Precisely why I feed Ezra in his crate. I proud to be a raw feeder but I can't stand the possibility of coming face to face with a hunk of raw flesh in the middle of my living room unexpectedly.


----------



## Whiteshepherds (Aug 21, 2010)

You should be able to blot out blood stains with Hydrogen Peroxide for most carpets. After you steam clean the carpet spray it with Scotch Guard.


----------



## doggiedad (Dec 2, 2007)

i give my dog femur bones all of the time. i really don't mind if he's on the carpet with it. i can also tell my dog to stay in an area where there's no carpet and he can enjoy his bone. lock your dogs in better or teach them to stay in a certain area. if you can't watch them take the bones away 
untill you can.


----------



## DeeMcB (Nov 28, 2010)

Doggiedad...femur bones with meat, connective tissue, fat and skin or just the naked bone? Ezra takes his recreational bones all over the house but the meat & blood, I can't handle.


----------



## elisabeth_00117 (May 17, 2009)

I'm a raw feeder too and Stark use to stay in his crate to eat, but I got tired of seeing the crate in my front room/kitchen.

I purchased a large mat and trained him to stay on the mat while eating. I stood there and every time he tried to move the meat/bone away from the mat or even got close to the corner/edge of the mat, I would "ah ah" and put it back in the middle. Took about three days of me monitoring meals/bone chewing and reminding him to stay put but now I can come home with a rec bone still on the mat (I've videotaped it to see).  Might be worth your time.

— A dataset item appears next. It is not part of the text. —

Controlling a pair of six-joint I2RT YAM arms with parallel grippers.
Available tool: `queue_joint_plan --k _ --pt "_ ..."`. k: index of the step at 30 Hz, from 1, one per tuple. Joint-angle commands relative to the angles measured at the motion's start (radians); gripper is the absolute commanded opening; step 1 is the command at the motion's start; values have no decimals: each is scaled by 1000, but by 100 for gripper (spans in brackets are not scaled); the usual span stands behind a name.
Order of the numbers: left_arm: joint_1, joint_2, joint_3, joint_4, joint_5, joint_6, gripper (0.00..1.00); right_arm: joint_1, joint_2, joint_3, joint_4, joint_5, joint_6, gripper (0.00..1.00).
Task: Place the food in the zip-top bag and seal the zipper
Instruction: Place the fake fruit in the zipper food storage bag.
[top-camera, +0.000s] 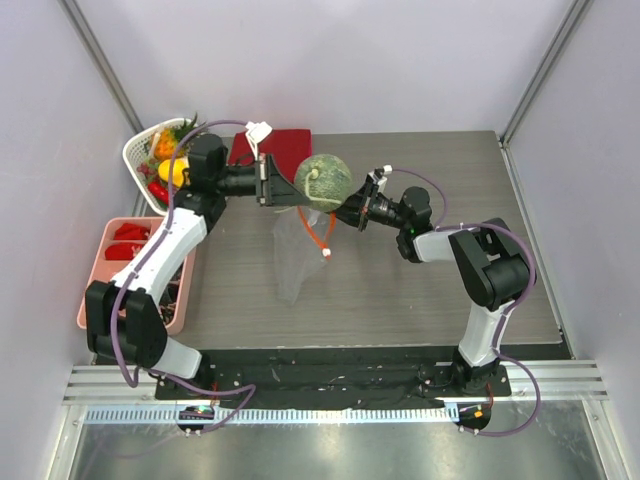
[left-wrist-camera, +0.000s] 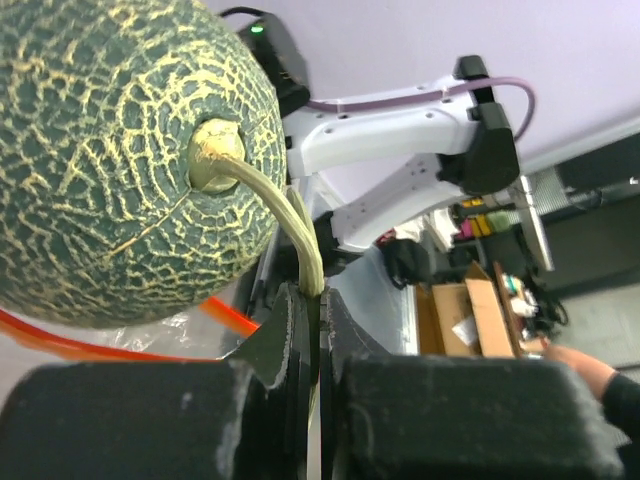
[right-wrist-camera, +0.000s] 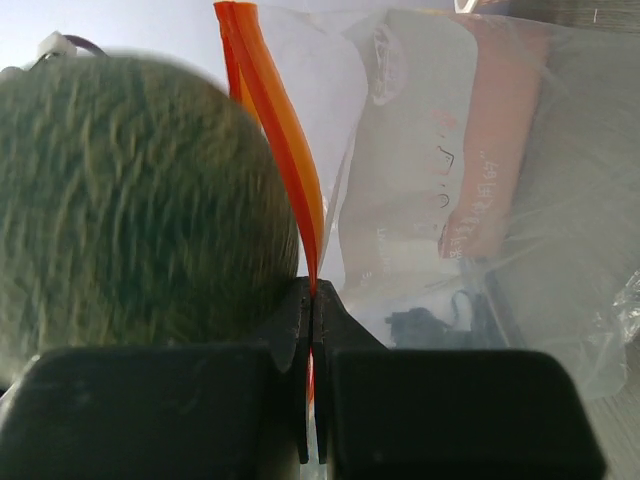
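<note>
Lowering the netted melon (top-camera: 323, 180), upper centre, left jaws clamped on its stem (left-wrist-camera: 290, 215), calls for the right jaws, pinched on the zipper (right-wrist-camera: 290, 140), to pull the zip-top bag (top-camera: 290, 265) mouth wider above the worktop (top-camera: 420, 300).

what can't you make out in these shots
- Top view: the melon covers the bag mouth, so its opening is hidden.
- Right wrist view: melon blurred, cut off at the left edge; bag print too faint to read.
- Top view: left arm hides part of the basket.
</note>
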Motion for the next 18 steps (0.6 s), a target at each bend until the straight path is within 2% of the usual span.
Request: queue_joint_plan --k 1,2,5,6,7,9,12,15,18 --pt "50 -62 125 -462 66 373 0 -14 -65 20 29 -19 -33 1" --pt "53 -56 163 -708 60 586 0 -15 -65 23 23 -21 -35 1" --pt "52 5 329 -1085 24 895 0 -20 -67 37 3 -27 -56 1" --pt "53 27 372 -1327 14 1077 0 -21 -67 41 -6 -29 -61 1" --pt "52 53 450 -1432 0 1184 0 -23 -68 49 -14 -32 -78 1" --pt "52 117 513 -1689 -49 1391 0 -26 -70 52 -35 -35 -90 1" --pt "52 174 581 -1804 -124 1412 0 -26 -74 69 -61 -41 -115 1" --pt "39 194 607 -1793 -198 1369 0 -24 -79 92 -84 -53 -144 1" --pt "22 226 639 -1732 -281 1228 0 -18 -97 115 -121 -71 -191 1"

I am OCD when it comes to having my house just so.


----------



## onyx'girl (May 18, 2007)

My dogs are raw fed and they don't carry their RMB's around(with the exception of Kacie who I feed outside) If they did so, then a crate would be used during mealtime.
It is bad enough when after eating Onyx comes into the living room and rubs her muzzle on the carpet. I don't have young children to worry about cross contamination, but when you feed raw, maybe wiping the dogs face after a meal is appreciated by everyone, dogs included!!


----------



## will_and_jamie (Jul 8, 2006)

I didn't give them the stay command so of course they followed me. Normally, they eat them just fine on the kitchen floor without being "locked in". Like I said, no stains. There were never any stains.


----------